P. James, vous avez été kidnappé par les rebelles de l’Armée de Libération du Peuple Soudanais (SPLA) : pourquoi l’ont-ils fait ?
La capture et la période de crise comme otage pendant 500 jours furent d’abord, principalement, des motifs d’argent et de publicité. Ma libération a été facilitée par le Nonce Apostolique à Addis Abeba, grâce aux lettres de ma mère, que le Nonce traduisit et remis à Mr John Garang (leader de SPLA), avec les copies originales. Il avait avec lui 5 lettres de ma mère, dans lesquelles elle le suppliait de libérer son fils avant sa mort à cause d’un cancer. Le Nonce était l’intermédiaire pour ce geste humanitaire et aussi pour assurer le passage des Salésiens à travers la zone contrôlée par les rebelles, à partir du Kenya, le long de la route jusqu’en Ethiopie, et puis le retour jusqu’à Lokichokio (Kenya).
Comment définiriez-vous l’expérience du kidnapping de la part des rebelles et la vie avec eux ?
L’expérience dans la forêt avec les rebelles et tout qui en suivit est une longue histoire, et il faudrait un autre article. Mais, en bref, les premiers 50 jours ont été un vrai enfer. Je ne pouvais y croire. Je pleurais, je défiais les promesses de Dieu. « Avez-vous vu un prophète souffrir de la faim, avez-vous vu un prophète se promener tout nu…le voici, Seigneur, ici il y en a un ; tu m’as oublié, je t’ai tout donné et tu es silencieux, mon Seigneur, mon Dieu, pourquoi m’as-tu abandonné ?... ».
Il m’aura fallu 50 jours de privations, fatigue, humiliation et misère pour me faire arriver à dire, comme Jésus a dit : « En tes mains, Seigneur, j’abandonne mon esprit ». Une fois revenu à moi, le reste des jours furent en liberté, sérénité et paix, prêt à tout, à la maladie, à la faim, à la soif, à la nudité (en réalité pendant les 500 jours je n’ai eu d’autres habits de ceux que j’avais quand je fus kidnappé), et même à la mort. Pour le dire tout simplement, en ce qui concerne la spiritualité, d’un nain que j’étais je suis devenu un géant.
Ce que j’ai appris sur la vie et sur l’amour, sur le sens et les motivations en ces 500 jours pourrait correspondre à une expérience de 5000 jours d’une vie normale.
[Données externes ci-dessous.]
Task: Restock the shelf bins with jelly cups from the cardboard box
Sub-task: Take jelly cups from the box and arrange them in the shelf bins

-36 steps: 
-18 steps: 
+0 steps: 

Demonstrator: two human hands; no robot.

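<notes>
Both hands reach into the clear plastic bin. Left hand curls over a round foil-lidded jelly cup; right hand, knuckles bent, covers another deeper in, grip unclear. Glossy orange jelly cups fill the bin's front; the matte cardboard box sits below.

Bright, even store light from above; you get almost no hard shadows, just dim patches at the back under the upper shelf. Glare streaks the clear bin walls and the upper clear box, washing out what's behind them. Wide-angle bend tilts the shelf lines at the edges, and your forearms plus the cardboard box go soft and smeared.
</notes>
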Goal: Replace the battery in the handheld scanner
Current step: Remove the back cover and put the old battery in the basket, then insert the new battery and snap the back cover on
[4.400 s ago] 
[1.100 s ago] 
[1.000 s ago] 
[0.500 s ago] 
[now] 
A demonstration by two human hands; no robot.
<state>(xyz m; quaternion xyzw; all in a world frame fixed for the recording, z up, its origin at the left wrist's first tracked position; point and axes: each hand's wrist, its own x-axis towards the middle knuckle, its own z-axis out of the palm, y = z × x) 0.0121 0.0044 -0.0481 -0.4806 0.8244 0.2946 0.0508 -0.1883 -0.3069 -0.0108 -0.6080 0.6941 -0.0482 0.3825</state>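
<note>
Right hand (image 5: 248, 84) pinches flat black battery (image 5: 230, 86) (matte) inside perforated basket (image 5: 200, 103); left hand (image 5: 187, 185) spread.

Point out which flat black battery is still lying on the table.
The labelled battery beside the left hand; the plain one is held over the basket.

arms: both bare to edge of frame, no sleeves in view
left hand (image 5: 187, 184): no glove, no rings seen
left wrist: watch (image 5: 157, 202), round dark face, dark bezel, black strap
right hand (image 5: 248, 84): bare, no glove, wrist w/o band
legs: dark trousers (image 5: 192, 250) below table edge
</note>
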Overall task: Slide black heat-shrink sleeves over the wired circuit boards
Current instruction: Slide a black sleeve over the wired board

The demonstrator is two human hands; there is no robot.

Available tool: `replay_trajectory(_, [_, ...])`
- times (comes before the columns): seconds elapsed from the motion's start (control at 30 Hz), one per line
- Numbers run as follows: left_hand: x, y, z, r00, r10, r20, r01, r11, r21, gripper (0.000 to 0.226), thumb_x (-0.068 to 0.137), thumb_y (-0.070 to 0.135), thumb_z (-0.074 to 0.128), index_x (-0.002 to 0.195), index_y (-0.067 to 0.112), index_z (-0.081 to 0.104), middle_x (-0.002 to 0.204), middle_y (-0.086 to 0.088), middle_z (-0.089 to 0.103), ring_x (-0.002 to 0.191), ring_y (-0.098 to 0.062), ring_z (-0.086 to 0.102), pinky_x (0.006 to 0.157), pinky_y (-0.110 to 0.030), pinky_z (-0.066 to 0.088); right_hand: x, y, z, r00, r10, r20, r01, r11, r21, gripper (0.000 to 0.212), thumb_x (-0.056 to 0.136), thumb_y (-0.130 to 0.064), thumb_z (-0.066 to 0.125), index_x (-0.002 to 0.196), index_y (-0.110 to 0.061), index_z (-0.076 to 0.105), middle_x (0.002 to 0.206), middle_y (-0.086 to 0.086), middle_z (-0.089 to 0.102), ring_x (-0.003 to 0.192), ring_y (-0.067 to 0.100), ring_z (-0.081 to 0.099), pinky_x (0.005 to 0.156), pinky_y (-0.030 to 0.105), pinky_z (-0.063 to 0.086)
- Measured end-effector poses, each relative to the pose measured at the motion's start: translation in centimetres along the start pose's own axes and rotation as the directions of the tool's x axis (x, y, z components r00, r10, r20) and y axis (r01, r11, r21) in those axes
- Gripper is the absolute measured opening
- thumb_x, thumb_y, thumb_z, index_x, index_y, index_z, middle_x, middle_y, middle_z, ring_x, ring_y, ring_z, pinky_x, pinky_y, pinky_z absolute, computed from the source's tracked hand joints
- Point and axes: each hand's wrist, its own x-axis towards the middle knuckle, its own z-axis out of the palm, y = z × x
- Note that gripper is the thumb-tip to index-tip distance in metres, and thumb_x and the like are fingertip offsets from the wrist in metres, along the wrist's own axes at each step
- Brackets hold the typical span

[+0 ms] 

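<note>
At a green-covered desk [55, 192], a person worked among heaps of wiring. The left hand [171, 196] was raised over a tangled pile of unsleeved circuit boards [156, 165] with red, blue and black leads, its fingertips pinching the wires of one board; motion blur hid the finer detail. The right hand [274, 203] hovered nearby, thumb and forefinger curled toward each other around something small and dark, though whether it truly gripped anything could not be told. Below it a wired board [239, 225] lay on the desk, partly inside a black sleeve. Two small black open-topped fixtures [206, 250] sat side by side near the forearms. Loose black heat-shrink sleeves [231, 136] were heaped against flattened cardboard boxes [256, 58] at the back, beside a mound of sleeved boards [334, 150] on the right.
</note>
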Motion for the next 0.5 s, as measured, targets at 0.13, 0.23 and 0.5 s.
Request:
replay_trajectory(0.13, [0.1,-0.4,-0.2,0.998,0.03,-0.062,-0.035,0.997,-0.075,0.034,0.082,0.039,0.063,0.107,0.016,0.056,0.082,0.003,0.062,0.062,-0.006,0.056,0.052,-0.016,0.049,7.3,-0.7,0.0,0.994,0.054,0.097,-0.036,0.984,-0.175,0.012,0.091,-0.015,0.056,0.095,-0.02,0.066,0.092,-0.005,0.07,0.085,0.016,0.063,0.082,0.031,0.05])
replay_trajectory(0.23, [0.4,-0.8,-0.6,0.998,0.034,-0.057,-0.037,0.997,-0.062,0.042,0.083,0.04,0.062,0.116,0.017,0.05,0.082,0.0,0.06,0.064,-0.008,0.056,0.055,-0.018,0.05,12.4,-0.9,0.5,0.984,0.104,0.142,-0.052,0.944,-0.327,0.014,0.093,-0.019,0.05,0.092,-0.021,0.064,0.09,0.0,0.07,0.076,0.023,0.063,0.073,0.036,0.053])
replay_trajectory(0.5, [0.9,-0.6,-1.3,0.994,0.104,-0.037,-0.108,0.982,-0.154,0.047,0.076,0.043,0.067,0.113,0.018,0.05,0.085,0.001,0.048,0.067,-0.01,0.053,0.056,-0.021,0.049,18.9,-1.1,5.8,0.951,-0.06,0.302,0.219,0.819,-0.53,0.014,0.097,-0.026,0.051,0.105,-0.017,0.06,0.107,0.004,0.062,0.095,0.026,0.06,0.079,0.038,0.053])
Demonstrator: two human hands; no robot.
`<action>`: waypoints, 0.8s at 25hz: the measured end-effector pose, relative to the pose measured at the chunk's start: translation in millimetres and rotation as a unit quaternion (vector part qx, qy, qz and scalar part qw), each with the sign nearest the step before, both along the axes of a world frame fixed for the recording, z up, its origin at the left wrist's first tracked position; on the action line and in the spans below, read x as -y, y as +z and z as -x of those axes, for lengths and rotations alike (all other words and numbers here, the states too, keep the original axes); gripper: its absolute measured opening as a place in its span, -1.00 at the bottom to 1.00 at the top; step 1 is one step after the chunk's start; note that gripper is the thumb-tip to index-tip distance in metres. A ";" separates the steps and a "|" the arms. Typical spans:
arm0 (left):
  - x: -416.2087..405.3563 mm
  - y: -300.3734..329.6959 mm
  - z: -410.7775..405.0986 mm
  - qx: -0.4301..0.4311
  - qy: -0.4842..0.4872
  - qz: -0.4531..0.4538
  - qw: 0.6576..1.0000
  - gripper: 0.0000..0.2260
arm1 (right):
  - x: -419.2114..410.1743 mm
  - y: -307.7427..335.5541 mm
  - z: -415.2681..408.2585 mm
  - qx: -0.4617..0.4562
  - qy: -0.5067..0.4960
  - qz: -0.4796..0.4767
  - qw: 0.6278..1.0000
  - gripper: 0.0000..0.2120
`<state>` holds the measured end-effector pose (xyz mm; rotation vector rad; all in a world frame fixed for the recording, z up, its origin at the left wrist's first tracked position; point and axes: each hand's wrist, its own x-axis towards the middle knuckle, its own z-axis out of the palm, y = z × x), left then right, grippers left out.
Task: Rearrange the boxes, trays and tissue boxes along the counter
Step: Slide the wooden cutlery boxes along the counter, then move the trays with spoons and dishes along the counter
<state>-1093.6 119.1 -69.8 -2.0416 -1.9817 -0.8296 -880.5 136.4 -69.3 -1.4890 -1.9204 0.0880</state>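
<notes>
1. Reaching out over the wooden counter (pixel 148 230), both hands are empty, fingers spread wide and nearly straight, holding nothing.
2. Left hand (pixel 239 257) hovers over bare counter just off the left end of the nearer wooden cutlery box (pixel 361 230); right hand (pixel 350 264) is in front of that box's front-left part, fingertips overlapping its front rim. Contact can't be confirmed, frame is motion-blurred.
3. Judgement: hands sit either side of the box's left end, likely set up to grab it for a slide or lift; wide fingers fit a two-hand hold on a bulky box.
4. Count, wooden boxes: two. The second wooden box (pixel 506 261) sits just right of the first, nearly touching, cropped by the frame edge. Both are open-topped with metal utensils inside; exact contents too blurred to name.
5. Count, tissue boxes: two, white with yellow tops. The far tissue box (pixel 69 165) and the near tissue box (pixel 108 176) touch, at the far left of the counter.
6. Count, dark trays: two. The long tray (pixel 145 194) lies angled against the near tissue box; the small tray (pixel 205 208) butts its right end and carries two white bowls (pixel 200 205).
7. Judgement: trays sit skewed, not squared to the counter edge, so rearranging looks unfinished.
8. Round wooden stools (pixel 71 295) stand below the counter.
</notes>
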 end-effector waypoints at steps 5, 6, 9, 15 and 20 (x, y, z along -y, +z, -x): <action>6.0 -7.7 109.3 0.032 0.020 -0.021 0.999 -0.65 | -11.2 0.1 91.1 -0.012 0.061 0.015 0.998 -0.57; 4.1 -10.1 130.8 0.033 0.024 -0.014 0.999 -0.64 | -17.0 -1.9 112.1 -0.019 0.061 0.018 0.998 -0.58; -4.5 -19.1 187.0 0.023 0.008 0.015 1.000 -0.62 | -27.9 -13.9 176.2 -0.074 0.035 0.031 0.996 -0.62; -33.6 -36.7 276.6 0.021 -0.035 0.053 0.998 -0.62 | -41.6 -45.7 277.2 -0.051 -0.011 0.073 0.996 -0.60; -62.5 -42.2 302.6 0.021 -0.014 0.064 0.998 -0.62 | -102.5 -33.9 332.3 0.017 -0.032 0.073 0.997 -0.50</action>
Une période où j’ai passé les pires jours de ma vie mais aussi les meilleurs, même plus, tout le processus de transformation du pire au mieux.
Je suis entré dans la vie de prison comme une canne fragile, mais j’en suis sorti comme un grand chêne, réconcilié de cœur avec ceux qui m’avaient condamné comme prêtre et salésien rebelle, prêt à être un sage (rishi) capable d’aimer, un ‘Buddha’ compatissant, un Christ miséricordieux et un prêtre et un salésien.